* _Description of the task_
Write out each line of the entries below that holds the word "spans".

── Given data ──

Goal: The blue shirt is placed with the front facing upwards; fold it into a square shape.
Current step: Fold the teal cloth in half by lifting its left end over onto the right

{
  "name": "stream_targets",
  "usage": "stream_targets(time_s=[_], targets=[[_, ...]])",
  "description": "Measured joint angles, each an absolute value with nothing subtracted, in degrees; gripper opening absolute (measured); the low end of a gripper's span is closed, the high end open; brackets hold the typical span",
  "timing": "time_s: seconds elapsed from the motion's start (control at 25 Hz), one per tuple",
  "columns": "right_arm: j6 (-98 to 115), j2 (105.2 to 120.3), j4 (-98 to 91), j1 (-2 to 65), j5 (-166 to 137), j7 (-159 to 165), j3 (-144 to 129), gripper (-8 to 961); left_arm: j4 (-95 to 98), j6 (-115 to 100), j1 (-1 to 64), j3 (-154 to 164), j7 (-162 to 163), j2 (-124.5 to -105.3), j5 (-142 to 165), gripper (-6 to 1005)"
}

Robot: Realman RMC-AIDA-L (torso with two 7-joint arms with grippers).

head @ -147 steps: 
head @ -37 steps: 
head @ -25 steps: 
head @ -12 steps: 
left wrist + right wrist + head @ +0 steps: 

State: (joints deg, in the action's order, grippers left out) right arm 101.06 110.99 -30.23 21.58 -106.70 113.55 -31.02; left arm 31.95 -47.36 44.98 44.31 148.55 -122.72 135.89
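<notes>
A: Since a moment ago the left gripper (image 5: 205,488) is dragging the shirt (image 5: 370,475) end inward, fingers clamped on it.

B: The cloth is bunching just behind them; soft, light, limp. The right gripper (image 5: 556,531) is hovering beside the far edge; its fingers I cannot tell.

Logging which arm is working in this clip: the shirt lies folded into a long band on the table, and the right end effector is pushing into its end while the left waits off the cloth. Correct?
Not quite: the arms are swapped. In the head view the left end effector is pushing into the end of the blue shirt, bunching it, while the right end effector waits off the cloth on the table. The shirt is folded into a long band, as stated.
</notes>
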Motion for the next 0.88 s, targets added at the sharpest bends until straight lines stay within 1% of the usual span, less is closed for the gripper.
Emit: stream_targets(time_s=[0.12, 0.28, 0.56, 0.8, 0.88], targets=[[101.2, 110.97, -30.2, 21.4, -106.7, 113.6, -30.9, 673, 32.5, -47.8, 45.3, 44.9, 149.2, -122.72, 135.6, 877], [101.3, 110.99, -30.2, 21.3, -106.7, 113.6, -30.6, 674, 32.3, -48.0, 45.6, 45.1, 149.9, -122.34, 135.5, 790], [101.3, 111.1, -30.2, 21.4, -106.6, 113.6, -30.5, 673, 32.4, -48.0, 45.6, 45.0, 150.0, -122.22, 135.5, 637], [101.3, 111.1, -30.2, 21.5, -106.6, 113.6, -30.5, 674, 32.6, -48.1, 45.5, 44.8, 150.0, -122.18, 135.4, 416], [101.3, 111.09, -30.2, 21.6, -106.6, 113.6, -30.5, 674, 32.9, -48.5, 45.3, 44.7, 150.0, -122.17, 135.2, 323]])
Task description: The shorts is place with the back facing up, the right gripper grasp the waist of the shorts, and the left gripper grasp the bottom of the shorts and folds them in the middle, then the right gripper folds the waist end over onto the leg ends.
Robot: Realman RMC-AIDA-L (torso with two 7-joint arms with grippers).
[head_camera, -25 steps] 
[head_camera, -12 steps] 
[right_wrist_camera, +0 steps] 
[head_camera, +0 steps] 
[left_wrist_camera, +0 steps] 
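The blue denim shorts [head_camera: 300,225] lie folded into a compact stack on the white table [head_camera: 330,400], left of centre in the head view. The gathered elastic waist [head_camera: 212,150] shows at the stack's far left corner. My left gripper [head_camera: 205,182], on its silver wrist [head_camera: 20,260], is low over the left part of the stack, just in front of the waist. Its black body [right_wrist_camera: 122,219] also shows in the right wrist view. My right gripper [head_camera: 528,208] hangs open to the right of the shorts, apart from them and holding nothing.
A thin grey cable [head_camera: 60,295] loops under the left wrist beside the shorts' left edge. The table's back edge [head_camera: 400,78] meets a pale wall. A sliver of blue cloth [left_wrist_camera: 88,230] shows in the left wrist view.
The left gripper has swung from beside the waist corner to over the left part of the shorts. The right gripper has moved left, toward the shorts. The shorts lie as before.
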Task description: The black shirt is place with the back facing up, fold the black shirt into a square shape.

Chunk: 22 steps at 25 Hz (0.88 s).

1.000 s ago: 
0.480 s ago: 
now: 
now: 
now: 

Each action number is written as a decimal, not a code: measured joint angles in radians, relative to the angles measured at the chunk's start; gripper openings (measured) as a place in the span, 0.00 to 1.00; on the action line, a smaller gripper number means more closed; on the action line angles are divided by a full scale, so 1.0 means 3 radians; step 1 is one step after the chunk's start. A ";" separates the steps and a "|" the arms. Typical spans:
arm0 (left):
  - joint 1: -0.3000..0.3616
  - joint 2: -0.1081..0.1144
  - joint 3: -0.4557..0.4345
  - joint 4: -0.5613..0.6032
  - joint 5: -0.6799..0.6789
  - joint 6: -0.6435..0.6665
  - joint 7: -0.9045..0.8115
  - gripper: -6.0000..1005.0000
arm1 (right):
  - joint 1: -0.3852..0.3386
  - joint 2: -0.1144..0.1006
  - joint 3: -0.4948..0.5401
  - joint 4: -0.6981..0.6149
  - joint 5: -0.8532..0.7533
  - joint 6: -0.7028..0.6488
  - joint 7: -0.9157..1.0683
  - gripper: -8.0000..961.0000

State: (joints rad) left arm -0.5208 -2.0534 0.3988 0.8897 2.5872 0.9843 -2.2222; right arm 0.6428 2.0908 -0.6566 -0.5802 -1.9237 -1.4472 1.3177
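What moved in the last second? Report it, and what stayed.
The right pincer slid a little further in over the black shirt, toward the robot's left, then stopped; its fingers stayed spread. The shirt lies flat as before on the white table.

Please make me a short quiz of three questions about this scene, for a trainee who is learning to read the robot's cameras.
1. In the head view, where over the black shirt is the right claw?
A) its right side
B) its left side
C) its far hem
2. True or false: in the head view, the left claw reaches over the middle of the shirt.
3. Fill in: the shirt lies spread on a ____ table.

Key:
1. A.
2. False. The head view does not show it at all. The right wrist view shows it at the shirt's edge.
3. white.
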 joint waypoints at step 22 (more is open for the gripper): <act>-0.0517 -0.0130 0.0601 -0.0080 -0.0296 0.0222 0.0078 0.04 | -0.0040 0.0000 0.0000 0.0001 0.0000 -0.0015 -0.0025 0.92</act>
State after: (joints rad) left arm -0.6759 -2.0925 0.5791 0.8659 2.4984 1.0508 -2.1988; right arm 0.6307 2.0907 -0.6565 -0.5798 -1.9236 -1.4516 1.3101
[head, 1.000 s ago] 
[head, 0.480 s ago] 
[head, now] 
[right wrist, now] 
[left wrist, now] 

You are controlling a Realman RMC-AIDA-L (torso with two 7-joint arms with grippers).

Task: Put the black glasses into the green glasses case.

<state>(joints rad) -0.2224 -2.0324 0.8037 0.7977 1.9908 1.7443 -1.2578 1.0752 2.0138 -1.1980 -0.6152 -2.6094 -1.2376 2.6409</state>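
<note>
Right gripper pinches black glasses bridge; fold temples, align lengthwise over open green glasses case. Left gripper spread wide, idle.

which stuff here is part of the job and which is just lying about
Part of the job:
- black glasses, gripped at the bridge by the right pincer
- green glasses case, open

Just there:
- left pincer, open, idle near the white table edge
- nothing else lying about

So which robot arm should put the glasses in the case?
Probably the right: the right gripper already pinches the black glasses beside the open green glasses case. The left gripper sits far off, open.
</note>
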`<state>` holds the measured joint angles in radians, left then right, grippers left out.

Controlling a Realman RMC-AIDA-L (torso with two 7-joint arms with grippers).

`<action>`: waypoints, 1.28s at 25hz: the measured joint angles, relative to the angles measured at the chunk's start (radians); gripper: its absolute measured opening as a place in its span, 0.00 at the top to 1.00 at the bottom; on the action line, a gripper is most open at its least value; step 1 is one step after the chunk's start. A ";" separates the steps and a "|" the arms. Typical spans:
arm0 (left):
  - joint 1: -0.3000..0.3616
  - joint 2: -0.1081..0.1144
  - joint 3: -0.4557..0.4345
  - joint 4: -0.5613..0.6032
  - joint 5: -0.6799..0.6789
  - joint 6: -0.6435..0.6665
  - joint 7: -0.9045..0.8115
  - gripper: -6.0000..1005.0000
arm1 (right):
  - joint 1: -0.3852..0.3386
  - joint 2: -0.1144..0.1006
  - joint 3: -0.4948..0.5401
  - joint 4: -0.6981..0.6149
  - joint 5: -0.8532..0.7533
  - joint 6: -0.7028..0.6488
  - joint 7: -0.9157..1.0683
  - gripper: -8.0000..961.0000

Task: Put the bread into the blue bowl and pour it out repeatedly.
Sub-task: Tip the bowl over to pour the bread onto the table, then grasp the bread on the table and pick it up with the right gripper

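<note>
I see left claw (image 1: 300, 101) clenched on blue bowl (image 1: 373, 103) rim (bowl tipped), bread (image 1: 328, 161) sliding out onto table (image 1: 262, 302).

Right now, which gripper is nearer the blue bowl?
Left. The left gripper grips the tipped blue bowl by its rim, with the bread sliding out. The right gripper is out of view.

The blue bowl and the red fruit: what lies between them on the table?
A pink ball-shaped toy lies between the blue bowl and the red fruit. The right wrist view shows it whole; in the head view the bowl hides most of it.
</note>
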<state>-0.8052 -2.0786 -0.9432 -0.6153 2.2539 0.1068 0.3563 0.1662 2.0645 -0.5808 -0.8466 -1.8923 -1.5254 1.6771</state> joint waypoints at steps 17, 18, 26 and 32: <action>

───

* _Response to this exercise_
Each action number is written as a decimal, not a code: measured joint angles in radians, relative to the angles measured at the chunk's start; gripper openings (measured) as a place in the span, 0.00 to 1.00; on the action line, a smaller gripper number means more closed; on the action line angles are divided by a full scale, so 1.0 means 3 radians; step 1 is one step after the chunk's start. A ";" separates the steps and a "|" the arms. Typical spans:
`<action>`: waypoints, 1.28s at 25hz: the measured joint angles, relative to the angles measured at the chunk's start (radians); gripper: its absolute measured opening as a place in its span, 0.00 at the top to 1.00 at the bottom; on the action line, a gripper is most open at its least value; step 1 is one step after the chunk's start. A ";" separates the steps and a "|" the arms. Typical spans:

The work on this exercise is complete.